C’est un système qui mixe intelligemment l’argent public et l’argent privé et qui s’autofinance en partie grâce à un subtil mécanisme de redistribution interne avec la mise à contribution de Canal +. Ce système compte aussi sur des aides fiscales, donc d’Etat : TVA à taux réduit sur les billets de cinéma (5,5 %) et les abonnements aux chaînes de télé (10 %), réductions d’impôt (48 %) pour la souscription de part à des sociétés de financement de l’industrie cinématographique et de l’audiovisuel (créées en 1985). Chacun peut voir aux génériques la participation du CNC (Centre national du cinéma). Le CNC prélève une dîme sur toutes les recettes audiovisuelles pour alimenter un fond qui aidera à la création. Chacun peut voir aussi les remerciements aux régions qui financent une partie des tournages ou les facilitent. Il faut ajouter le système de l’intermittence du spectacle, qui permet à tous les métiers du cinéma de maintenir une armada de professionnels compétents pouvant vivre (mieux que dans le reste de l’Europe) de leur savoir-faire. L’organisation économique et sociale du cinéma français est le fruit d’une ingénierie à la fois complexe et efficace. Un modèle d’économie mixte et paritaire. On est bien loin du «néolibéralisme et de la marchandisation de la culture».

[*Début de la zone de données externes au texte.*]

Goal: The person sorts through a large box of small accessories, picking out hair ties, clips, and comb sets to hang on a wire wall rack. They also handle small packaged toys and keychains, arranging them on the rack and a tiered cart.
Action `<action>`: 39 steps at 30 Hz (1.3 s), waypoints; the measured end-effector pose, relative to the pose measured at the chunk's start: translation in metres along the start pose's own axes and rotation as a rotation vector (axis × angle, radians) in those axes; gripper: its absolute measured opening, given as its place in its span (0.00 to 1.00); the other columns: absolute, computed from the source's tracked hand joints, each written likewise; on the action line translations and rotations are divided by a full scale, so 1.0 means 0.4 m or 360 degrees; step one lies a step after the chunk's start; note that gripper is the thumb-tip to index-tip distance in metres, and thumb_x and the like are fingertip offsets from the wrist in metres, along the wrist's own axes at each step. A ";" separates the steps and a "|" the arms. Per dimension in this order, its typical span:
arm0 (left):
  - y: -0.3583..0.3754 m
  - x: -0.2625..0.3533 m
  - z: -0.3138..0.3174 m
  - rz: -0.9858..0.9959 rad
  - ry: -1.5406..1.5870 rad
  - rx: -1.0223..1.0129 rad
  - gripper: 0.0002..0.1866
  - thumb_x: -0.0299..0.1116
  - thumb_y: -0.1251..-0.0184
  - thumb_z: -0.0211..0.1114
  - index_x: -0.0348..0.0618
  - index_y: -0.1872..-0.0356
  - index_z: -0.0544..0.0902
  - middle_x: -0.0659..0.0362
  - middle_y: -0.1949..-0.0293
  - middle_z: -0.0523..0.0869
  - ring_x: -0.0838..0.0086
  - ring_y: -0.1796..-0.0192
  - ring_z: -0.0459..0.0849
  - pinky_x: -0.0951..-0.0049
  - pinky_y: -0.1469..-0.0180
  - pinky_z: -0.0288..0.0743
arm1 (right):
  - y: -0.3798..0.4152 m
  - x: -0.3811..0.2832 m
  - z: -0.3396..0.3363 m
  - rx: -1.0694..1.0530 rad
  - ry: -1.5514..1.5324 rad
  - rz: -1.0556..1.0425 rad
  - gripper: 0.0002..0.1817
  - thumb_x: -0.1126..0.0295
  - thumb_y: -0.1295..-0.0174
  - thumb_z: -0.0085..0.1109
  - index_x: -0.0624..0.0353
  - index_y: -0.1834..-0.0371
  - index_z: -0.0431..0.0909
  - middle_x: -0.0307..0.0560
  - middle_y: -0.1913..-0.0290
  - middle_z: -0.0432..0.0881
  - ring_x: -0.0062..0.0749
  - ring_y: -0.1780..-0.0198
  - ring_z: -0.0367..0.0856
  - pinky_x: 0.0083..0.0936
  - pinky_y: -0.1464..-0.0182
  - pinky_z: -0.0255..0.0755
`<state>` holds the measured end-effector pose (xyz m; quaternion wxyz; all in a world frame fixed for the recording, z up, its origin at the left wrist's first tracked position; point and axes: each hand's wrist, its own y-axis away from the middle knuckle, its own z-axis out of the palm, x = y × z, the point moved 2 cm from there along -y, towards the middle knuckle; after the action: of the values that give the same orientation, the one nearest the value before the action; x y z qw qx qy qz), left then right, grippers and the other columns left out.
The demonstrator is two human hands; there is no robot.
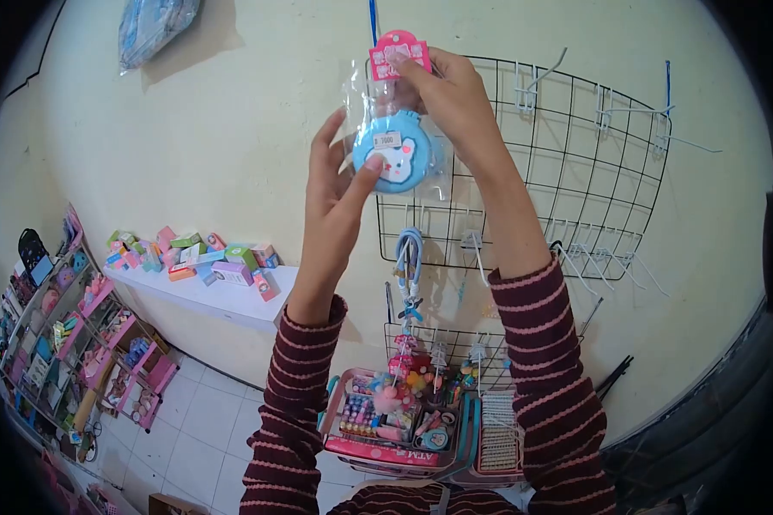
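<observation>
A round light-blue case with a white animal face (395,159) sits inside a clear plastic packet with a pink header card (395,57) and a small price sticker. My left hand (339,184) grips the packet from the lower left, its thumb over the face. At the top, my right hand (451,94) pinches the pink card, thumb in front. Both hands are raised in front of the wall, by the upper left corner of a black wire grid (567,163) with white hooks.
A white shelf (206,294) at the left carries small colourful boxes. Below hang a blue looped cord (410,257) and charms on a lower grid. Pink baskets (386,451) of small goods stand beneath. Stocked racks (77,343) line the far left.
</observation>
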<state>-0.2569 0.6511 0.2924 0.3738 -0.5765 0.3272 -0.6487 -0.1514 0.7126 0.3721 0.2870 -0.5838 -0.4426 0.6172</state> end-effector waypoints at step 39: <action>1.011 0.262 0.620 -0.0964 0.1672 -0.1016 0.16 0.41 0.49 0.55 0.41 0.69 0.62 0.57 0.82 0.68 0.78 0.83 0.63 0.81 0.81 0.57 | 1.581 -0.927 -0.057 0.2241 0.1816 0.1307 0.07 0.73 0.47 0.51 0.64 0.66 0.74 0.45 0.69 0.77 0.24 0.67 0.76 0.19 0.63 0.68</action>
<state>0.0272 0.3575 0.0291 -0.2208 -0.3334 0.4646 -0.7901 0.0308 0.1139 -0.0108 0.5020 -0.5977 0.4653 0.4174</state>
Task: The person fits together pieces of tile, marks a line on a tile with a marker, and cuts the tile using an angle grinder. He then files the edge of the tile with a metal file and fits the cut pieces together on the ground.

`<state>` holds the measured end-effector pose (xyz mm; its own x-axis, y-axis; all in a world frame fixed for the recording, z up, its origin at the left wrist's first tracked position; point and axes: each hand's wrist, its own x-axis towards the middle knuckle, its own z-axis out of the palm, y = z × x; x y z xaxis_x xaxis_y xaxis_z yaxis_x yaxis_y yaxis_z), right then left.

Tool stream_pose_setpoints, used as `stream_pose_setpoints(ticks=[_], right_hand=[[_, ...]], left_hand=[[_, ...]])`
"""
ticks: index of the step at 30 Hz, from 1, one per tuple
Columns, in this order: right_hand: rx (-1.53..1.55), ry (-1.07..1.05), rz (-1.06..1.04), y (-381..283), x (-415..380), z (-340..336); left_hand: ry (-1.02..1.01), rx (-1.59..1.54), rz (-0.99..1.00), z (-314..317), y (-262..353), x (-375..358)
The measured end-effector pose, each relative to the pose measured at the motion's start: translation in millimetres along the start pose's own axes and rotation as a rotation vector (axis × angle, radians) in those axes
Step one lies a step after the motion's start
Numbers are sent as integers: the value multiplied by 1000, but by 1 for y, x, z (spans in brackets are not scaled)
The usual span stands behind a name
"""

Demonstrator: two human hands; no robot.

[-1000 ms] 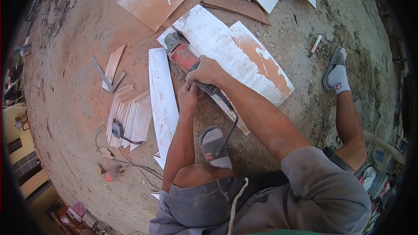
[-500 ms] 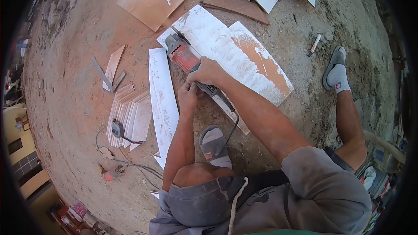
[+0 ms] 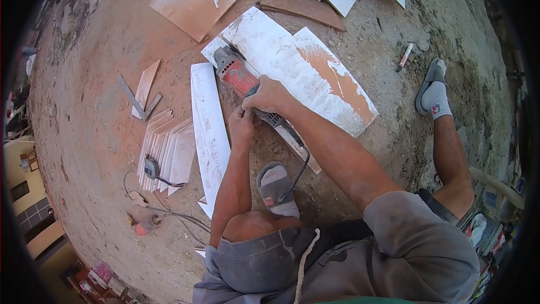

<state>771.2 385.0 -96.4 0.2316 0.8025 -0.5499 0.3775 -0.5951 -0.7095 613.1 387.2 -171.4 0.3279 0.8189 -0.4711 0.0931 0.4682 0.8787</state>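
Note:
A red and grey angle grinder (image 3: 238, 79) lies over the white-faced tile (image 3: 270, 39), its disc at the tile's upper left part. My right hand (image 3: 270, 97) is wrapped round the grinder's body from above. Just below it, my left hand (image 3: 242, 125) has its fingers closed against the near side of the grinder's grip; the fingertips are partly hidden. From the tool's rear a black cord runs down past my slippered foot (image 3: 277, 186). To the left of the tile rests a long white tile strip (image 3: 210, 129).
Left on the dirt ground are a metal square (image 3: 138, 101), a fanned stack of cut tiles (image 3: 163, 146), a tape measure (image 3: 151, 166) and a red tool (image 3: 147, 225). More tiles (image 3: 202, 0) lie at the top. A marker (image 3: 404, 57) sits near my other foot (image 3: 436, 90).
Both hands keep the same hold on the grinder. The whole view has shifted very slightly; nothing else has visibly moved.

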Motion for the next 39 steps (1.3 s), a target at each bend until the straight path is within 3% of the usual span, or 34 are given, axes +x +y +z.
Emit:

Encore des mots qui déforment la réalité et décrivent la société de façon biaisée. Après «écoterrorisme», «décivilisation» ou encore «islamo-gauchiste» ou, parfois, «islamophobe», revoici «néolibéral». Le néolibéralisme désigne l’idée, issue de la pensée de l’économiste Friedrich Hayek, selon laquelle la puissance publique doit être réduite au stricte régalien. Le néolibéralisme stipule que la seule politique économique qui vaille est celle de l’offre et du marché le moins régulé possible. Exactement le contraire des règles qui régissent le système efficace du cinéma français et que le gouvernement n’entend pas remettre en cause. Un système qui n’est d’ailleurs pas spécialement financé par l’Etat, comme les libéraux le croient souvent. Au-delà d’une critique plus justifiée sur les violences policières, Justine Triet, palme d’or du Festival de Cannes, est tombée dans le travers sans nuance de l’antilibéralisme qui vise mal : «La marchandisation de la culture que le gouvernement néolibéral défend est en train de casser l’exception culturelle française», dit-elle. Cette description n’est pas conforme à la réalité. Le système de financement du cinéma français, que Justine Triet chérit, n’est pas sur une pente néolibérale. Le risque de la marchandisation pourrait venir, en effet, de l’identité des propriétaires de Canal +, donc de Vincent Bolloré. Pas de l’Etat.



La palme de l’exagération

En noircissant le tableau, Justine Triet facilite le travail de ceux qui veulent arrêter de financer la création par des systèmes parapublics ou de redistribution au sein du métier. La palme de l’exagération revient, comme souvent, à Jean-Luc Mélenchon. En félicitant la lauréate, le leader insoumis a rappelé que Cannes avait été créée par la «gauche résistante». Le festival a été créé en 1939 par le radical Jean Zay (de gauche modérée, toujours ministre après le Front populaire) pour promouvoir le cinéma libre et contrer les propagandes cinématographiques fasciste, nazie et soviétique. Mais cette première édition du Festival n’avait pas pu avoir lieu alors que le conflit avait commencé. Jean Zay, grand républicain, est emprisonné puis assassiné par la Milice. Aucun rapport avec le mode de financement du cinéma mis au point d’abord en 1946, avec la création du CNC, et surtout au début des années 80, avec les 12,5 % du chiffre d’affaires de Canal + versés à la production cinématographique. Plus globalement, critiquer le gouvernement en se focalisant sur ce stigmate «néolibéral» est une erreur. Le problème de la macronie n’est pas qu’elle voudrait désengager l’Etat (le niveau des dépenses publiques en atteste), c’est plutôt qu’elle ne tient pas ses promesses de démocratisation de la décision et qu’elle concentre dans les mains d’un seul homme (la macronie ne délibère même pas en interne) un immense pouvoir.